Read this article to learn about plant derived anti-cancer agents in clinical development.

From Dysoxylum binectariferum Hook, f., Meliaceae family, rohitukine was isolated and this flavonoid structure formed the basis for a novel synthetic flavonoid structure, flavopiridol (Fig. 5.8a).

During a structure activity study over 100 synthetic analogs were synthesized. These analogs were tested against a series of breast and lung carcinoma cell lines, in the course of these studies it was found that they have tyrosine kinase activity and potent growth inhibitory activity.

Flavopiridol showed the most potent activity. In vivo (in mice) broad spectrum activity was found against human tumour xenografts. The NCI then selected it for preclini­cal and clinical studies in collaboration with the Hoechst Company; currently it is in 18 Phase I and Phase II clinical trials.

Flavopiridol is effec­tively used alone or in combination with other anticancer agents to treat a broad range of tumours, leukemia, lymphomas and solid tumours. In the 1970s the NCI and United States De­partment of Agriculture (USDA) were working together with the South Africa Botanical Research Institute on a random collection program.

Flavopiridol, Combretastatin and Roscovitine

Combretastatins, a family of stilbenes, were iso­lated from the South African Combretum caffrum  Kuntze, which was collected as part of that random collection program. The gen­era Combretum and Terminalia both belong to the family Combretaceae that are used for malaria, hepatitis and a variety of other diseases in Indian and African traditional medicine.

Reportedly, sev­eral of the Terminalia species have been used for cancer treatment. The combretastatins act as anti- angiogenic agents, they cause tumour necrosis through vascular shutdown in tumours.

One of the water-soluble analogs of the combretastatins, A4 phosphate (CA4) (Fig. 5.8b), has shown promising activity in early clinical trials, and now several mimics are being developed of which three is in clinical trials and another 11 in the preclinical development.

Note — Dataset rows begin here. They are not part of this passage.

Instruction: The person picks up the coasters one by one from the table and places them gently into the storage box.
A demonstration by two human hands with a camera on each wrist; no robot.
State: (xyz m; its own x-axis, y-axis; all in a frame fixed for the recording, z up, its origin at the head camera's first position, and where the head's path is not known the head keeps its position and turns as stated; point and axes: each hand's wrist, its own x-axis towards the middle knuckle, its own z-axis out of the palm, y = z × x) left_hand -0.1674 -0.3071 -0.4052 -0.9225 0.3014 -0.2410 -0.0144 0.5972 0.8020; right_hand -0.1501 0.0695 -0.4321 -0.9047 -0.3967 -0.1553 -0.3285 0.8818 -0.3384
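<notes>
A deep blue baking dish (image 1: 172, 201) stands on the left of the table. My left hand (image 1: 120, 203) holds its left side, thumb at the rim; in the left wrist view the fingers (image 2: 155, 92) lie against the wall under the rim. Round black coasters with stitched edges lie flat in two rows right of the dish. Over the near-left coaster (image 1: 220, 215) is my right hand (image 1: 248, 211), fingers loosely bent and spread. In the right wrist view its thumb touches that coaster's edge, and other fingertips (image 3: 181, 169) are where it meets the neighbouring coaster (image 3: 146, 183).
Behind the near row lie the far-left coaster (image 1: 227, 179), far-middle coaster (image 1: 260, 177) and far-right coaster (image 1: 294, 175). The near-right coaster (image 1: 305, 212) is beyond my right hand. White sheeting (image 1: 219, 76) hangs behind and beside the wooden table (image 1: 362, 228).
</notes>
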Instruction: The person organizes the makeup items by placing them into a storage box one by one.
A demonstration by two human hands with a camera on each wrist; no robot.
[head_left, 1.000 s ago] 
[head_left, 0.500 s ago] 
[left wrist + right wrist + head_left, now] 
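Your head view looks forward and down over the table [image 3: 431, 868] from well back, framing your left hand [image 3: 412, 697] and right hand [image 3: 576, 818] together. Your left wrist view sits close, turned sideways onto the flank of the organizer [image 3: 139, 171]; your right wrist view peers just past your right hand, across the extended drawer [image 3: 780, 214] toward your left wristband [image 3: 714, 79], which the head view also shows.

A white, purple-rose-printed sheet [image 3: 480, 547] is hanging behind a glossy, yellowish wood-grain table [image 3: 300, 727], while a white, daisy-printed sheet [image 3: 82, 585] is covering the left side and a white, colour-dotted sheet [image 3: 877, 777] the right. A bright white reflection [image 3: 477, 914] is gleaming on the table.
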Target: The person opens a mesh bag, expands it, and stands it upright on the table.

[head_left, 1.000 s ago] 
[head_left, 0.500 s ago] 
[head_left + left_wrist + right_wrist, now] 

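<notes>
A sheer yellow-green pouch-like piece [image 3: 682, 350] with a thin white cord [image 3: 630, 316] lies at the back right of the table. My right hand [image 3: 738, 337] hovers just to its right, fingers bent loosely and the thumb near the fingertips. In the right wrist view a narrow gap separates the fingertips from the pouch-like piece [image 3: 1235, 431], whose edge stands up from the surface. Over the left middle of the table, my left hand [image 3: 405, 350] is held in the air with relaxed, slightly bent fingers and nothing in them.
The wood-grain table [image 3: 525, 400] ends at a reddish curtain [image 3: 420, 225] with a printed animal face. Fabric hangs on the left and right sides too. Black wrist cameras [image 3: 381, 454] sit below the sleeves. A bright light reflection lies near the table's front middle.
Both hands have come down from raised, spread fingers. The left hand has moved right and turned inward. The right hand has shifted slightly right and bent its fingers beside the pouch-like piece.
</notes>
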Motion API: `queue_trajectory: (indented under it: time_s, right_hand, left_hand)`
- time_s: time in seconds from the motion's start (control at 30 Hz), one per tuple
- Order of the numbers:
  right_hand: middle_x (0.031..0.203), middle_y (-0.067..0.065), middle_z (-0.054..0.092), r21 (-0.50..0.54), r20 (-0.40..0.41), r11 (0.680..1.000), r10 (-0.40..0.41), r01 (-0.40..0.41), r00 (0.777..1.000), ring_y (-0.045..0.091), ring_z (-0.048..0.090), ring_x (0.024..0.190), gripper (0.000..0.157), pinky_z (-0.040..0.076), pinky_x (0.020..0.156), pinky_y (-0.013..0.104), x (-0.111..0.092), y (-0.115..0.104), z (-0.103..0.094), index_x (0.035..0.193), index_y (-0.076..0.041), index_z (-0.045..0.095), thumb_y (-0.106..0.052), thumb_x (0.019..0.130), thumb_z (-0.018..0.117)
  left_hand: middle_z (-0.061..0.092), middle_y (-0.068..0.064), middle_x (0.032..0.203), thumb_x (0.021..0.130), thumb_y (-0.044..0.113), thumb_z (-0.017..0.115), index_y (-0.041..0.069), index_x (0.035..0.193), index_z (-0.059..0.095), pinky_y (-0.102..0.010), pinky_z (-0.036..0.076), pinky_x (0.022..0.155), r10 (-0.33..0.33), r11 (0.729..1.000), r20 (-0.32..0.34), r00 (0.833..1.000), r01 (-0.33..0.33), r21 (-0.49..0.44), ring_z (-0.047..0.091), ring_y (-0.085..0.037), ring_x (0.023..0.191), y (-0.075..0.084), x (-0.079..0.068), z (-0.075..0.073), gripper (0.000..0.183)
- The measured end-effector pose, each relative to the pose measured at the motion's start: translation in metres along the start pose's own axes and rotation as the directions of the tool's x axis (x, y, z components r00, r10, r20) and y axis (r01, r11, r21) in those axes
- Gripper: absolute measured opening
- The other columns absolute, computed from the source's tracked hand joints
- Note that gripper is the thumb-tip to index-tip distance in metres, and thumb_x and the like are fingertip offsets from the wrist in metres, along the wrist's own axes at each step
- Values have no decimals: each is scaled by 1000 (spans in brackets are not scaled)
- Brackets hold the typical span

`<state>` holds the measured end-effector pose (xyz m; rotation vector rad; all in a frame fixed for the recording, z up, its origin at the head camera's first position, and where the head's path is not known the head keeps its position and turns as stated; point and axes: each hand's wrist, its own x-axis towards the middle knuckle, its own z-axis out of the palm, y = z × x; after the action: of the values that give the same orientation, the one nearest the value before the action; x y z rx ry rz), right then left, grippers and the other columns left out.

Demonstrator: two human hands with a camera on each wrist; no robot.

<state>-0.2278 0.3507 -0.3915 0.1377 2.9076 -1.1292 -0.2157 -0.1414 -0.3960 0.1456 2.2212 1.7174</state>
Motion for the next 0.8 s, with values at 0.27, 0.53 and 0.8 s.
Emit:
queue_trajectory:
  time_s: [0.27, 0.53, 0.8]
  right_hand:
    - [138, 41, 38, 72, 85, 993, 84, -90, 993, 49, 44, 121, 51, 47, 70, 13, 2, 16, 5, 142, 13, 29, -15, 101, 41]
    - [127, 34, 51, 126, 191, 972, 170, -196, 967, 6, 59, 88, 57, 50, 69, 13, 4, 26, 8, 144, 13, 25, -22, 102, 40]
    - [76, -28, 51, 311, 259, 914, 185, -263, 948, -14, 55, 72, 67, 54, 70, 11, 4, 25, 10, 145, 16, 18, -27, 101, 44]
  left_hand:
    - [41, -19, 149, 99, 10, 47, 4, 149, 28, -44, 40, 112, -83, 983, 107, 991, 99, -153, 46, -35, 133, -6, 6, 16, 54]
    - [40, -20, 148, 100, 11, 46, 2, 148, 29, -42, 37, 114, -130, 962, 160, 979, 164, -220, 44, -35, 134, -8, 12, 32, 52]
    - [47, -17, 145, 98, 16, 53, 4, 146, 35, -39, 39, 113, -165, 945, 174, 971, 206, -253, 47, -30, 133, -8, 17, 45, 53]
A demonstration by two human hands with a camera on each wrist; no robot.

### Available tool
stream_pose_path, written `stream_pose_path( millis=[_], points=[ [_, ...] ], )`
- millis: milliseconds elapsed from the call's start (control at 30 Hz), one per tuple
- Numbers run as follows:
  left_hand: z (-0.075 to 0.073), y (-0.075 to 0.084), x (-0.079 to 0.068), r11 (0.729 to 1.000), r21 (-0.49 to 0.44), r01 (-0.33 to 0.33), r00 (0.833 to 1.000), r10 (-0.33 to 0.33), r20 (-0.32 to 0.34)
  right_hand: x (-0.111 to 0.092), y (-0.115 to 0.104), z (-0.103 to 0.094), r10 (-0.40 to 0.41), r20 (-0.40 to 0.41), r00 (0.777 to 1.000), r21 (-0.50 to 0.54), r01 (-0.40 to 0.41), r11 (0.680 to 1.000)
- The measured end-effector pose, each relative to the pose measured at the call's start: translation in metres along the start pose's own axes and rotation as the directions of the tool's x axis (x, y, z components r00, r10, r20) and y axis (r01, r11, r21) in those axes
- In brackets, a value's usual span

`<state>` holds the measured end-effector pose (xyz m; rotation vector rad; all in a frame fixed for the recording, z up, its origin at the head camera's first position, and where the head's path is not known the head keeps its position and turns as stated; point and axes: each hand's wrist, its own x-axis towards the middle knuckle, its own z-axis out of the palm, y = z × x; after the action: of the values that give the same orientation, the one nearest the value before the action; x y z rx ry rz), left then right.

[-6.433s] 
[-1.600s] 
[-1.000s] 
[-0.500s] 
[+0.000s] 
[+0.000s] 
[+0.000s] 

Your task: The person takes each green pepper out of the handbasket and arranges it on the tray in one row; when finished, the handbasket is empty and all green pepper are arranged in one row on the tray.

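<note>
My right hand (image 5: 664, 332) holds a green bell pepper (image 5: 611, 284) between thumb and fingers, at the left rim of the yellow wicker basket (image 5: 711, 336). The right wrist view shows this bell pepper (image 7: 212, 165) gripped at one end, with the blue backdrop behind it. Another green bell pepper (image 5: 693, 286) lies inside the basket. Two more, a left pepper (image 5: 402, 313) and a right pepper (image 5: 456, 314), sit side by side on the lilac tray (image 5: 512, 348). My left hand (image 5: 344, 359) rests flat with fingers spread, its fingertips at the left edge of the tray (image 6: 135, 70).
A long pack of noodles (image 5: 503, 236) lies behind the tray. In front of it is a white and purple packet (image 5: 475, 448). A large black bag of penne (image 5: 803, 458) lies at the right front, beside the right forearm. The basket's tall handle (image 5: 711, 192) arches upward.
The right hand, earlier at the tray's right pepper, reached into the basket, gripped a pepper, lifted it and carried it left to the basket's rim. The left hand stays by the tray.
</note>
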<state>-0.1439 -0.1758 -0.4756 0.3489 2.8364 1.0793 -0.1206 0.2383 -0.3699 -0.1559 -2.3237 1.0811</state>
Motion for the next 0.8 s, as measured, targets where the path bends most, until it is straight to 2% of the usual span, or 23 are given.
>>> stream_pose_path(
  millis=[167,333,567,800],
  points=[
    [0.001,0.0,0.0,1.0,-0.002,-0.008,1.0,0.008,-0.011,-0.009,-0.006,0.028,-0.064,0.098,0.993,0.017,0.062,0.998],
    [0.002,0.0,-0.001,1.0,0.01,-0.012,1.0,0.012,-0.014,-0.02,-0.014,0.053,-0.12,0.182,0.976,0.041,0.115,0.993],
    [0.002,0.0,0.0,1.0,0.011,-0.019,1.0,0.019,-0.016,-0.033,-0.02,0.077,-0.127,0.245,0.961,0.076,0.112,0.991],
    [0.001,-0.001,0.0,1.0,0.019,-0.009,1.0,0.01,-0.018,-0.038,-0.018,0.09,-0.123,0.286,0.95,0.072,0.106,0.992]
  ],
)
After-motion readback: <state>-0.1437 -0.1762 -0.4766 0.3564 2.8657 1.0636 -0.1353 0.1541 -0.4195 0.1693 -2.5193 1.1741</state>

By combining medicinal and combinational chemis­try a multitude of analogs were synthesized from this chemical class that served as a model which had a relatively simple natural product structure. All of them containing the crucial trimethoxy aryl moiety linked to substituted aromatic moieties through a variety of two or three atom bridges to­gether with heterocyclic rings and sulfonamides.

Olomucine was first isolated from the cotyle­dons of Raphanus sativus L. (Brassicaceae) (rad­ish) (Meijer and Raymond, 2003). Olomucine inhibit cycline-dependent kinases (Ddk), proteins which play a major role in cell cycle progression. Roscovitine (derived from olomucine) (Fig. 5.8c) is a more potent inhibitor that resulted from chemi­cal modification.

In Europe, roscovitine is cur­rently in Phase II clinical trials and further devel­opment was also taking place within this series of olomucine derived compounds which led to the development of ‘purvalanols’ . Purvalanols is currently under­going preclinical development because they are even more potent than the natural product olomucine and its synthetic derivative roscovitine.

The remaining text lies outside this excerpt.